» **Work required**
Search each line of the data for the word "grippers"; copy every line where it is found.

■ ■ ■

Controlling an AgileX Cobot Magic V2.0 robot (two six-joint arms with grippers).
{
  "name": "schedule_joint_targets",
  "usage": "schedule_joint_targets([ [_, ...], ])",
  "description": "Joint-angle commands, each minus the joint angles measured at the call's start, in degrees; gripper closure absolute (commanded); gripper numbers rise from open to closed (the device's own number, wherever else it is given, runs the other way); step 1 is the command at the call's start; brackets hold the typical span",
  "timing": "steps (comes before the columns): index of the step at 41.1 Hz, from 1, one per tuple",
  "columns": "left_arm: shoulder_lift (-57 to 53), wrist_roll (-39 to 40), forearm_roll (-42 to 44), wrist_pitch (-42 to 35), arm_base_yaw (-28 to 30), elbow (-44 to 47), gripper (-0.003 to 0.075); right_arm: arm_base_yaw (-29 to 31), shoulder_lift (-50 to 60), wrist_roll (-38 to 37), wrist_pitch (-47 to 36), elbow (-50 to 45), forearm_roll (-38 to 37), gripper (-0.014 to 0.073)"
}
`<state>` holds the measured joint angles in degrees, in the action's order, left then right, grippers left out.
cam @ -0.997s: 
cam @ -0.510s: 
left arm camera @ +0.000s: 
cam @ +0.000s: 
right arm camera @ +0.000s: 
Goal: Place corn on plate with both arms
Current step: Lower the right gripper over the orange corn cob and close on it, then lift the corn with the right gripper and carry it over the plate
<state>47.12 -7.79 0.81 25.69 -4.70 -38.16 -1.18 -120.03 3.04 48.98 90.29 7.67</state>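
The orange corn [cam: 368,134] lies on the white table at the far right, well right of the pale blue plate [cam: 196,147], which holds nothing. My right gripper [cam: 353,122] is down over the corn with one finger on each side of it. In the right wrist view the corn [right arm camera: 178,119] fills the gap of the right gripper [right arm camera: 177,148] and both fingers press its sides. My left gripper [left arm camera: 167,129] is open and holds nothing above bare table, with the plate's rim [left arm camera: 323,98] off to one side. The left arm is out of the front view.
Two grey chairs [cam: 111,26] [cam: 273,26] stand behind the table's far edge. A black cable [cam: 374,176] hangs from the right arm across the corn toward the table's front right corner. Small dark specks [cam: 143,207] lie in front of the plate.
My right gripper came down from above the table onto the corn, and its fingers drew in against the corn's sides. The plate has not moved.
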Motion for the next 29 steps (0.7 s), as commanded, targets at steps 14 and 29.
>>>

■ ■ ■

» **Task output**
Controlling an AgileX Cobot Magic V2.0 robot (two six-joint arms with grippers).
`<state>` holds the measured joint angles in degrees, in the action's order, left then right, grippers left out.

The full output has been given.